→ **AVAILABLE DATA**:
::::::

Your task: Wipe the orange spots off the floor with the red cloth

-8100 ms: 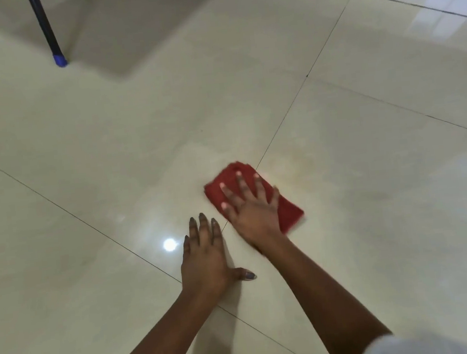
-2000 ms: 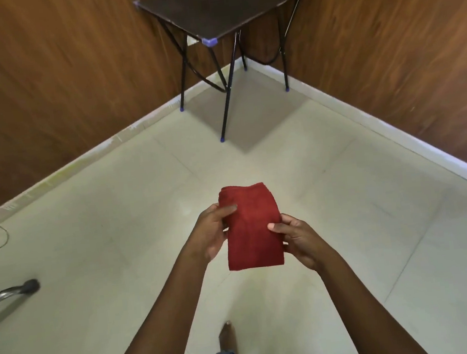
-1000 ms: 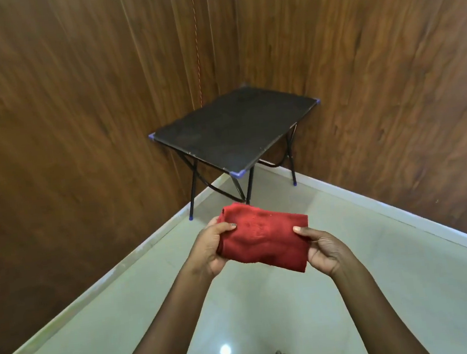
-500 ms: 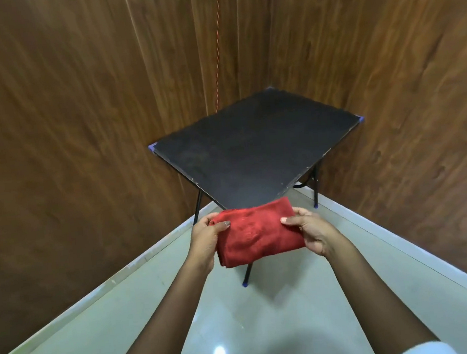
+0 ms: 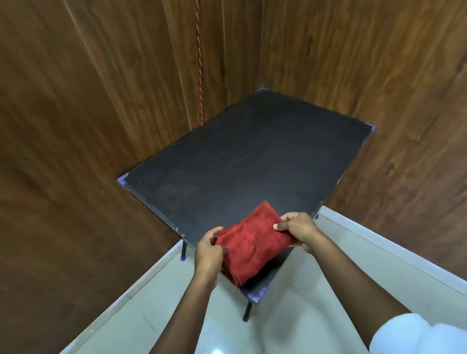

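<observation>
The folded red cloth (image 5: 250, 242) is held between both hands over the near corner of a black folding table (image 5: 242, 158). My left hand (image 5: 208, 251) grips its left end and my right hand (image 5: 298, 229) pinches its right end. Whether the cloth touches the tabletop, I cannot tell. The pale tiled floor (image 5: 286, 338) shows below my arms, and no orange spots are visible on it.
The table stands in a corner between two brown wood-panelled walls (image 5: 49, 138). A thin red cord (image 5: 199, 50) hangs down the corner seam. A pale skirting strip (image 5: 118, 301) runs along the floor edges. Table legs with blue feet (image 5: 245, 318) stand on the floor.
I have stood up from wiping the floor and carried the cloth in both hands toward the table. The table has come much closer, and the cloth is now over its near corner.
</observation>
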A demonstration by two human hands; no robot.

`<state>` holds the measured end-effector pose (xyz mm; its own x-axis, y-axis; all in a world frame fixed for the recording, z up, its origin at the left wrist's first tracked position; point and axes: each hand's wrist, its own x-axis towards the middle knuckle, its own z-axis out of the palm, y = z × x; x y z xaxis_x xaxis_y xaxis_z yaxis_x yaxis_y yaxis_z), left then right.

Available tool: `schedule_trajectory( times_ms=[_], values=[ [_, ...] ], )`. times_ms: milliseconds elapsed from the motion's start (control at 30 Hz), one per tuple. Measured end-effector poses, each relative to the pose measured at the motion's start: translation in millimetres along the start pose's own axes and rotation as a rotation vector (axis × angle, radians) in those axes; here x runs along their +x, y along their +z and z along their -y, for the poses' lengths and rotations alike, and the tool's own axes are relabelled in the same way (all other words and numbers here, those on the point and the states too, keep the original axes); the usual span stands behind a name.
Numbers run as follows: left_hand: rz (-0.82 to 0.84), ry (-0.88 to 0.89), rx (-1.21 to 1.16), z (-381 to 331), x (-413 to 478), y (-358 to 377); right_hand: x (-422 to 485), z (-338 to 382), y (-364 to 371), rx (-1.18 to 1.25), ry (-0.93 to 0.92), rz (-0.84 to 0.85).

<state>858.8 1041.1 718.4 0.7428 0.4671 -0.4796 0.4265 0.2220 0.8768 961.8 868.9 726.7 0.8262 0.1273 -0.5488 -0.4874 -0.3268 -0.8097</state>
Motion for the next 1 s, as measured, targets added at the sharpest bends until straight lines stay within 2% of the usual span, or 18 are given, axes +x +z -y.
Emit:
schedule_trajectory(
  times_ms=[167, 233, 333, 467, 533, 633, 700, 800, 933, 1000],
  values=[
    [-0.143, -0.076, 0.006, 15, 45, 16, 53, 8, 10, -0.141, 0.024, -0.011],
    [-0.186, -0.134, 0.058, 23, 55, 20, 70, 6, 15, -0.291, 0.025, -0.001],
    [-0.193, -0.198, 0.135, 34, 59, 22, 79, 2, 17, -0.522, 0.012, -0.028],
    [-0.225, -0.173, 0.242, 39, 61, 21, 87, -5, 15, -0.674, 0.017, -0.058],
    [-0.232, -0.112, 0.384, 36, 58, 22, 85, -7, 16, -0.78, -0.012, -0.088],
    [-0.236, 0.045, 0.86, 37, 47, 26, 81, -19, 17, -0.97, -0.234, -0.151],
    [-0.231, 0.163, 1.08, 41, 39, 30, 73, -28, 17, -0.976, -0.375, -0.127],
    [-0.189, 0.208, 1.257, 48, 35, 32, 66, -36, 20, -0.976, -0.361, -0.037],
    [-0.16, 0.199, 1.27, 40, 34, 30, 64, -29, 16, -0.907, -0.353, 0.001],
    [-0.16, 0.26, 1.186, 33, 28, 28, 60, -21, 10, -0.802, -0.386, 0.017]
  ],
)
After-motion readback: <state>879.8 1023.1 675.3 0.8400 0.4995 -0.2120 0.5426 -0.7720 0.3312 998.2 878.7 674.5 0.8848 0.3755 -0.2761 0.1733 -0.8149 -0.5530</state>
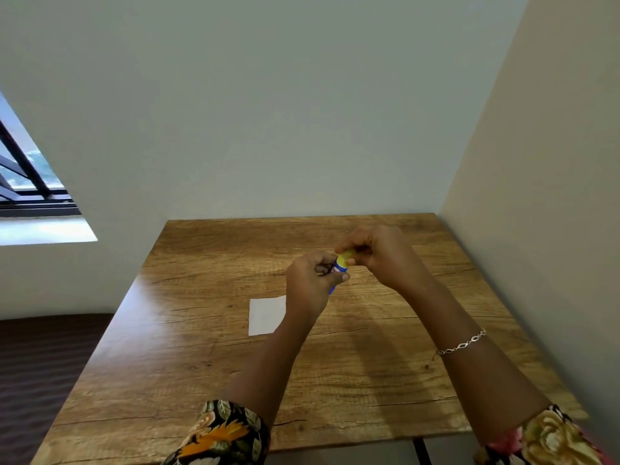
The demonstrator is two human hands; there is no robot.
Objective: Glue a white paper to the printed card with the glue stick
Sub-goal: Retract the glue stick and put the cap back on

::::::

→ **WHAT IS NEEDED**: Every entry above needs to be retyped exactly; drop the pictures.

→ **RESPONSE BOX**:
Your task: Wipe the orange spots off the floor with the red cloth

-8100 ms: 
-2000 ms: 
-1000 ms: 
-500 ms: 
+0 ms: 

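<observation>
The folded red cloth (image 5: 250, 242) is held between both hands over the near corner of a black folding table (image 5: 242, 158). My left hand (image 5: 208, 251) grips its left end and my right hand (image 5: 298, 229) pinches its right end. Whether the cloth touches the tabletop, I cannot tell. The pale tiled floor (image 5: 286, 338) shows below my arms, and no orange spots are visible on it.
The table stands in a corner between two brown wood-panelled walls (image 5: 49, 138). A thin red cord (image 5: 199, 50) hangs down the corner seam. A pale skirting strip (image 5: 118, 301) runs along the floor edges. Table legs with blue feet (image 5: 245, 318) stand on the floor.
I have stood up from wiping the floor and carried the cloth in both hands toward the table. The table has come much closer, and the cloth is now over its near corner.
</observation>
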A demonstration by two human hands; no robot.

`<state>` holds the measured end-effector pose (xyz mm; its own x-axis, y-axis; all in a world frame fixed for the recording, z up, its origin at the left wrist's first tracked position; point and axes: each hand's wrist, its own x-axis towards the middle knuckle, its own z-axis out of the palm, y = z × x; x y z xaxis_x xaxis_y xaxis_z yaxis_x yaxis_y yaxis_z), left then right.

Available tool: `schedule_trajectory( times_ms=[_], values=[ [_, ...] ], )`. times_ms: milliseconds elapsed from the motion's start (control at 30 Hz), one per tuple. Measured end-effector poses, each relative to the pose measured at the motion's start: translation in millimetres along the start pose's own axes and rotation as a rotation vector (axis × angle, radians) in those axes; here x runs along their +x, y along their +z and z along their -y, for the poses' lengths and rotations alike, and the tool's own axes are relabelled in the same way (all other words and numbers here, those on the point and the states too, keep the original axes); the usual span stands behind a name.
Numbers run as follows: left_hand: rz (-0.82 to 0.84), ry (-0.88 to 0.89), rx (-1.21 to 1.16), z (-381 to 331), x (-413 to 478), y (-358 to 377); right_hand: x (-422 to 485), z (-338 to 382), y (-364 to 371), rx (-1.18 to 1.25), ry (-0.93 to 0.92), rz (-0.84 to 0.85).

<state>858.8 1041.1 718.4 0.7428 0.4671 -0.4796 0.4265 0.2220 0.8768 961.8 868.9 726.7 0.8262 0.1273 -0.5488 -0.4874 -0.3268 -0.8097</state>
Motion for the next 1 s, as measured, targets added at the sharpest bends until straight lines stay within 2% of the usual span, or 18 are given, axes +x +z -y.
Emit:
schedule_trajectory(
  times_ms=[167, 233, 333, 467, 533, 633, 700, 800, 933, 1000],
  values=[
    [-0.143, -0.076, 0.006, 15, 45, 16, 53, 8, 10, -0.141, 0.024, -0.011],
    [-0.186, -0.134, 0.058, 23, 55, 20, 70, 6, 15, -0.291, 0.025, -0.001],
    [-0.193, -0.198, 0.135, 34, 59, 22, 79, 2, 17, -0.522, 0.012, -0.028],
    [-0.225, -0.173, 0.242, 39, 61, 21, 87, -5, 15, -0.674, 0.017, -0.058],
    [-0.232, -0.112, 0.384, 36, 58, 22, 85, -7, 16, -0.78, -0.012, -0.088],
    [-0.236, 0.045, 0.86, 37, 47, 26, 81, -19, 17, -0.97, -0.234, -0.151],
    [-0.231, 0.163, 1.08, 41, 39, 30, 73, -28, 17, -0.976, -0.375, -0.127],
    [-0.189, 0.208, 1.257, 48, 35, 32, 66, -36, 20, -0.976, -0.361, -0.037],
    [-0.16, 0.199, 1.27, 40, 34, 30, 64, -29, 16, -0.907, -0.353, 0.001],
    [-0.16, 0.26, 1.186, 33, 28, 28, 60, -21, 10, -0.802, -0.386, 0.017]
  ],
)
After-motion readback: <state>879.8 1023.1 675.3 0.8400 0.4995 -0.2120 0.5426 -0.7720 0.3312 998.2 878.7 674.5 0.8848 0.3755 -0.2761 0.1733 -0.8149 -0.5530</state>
The demonstrator is two human hands; there is no robot.
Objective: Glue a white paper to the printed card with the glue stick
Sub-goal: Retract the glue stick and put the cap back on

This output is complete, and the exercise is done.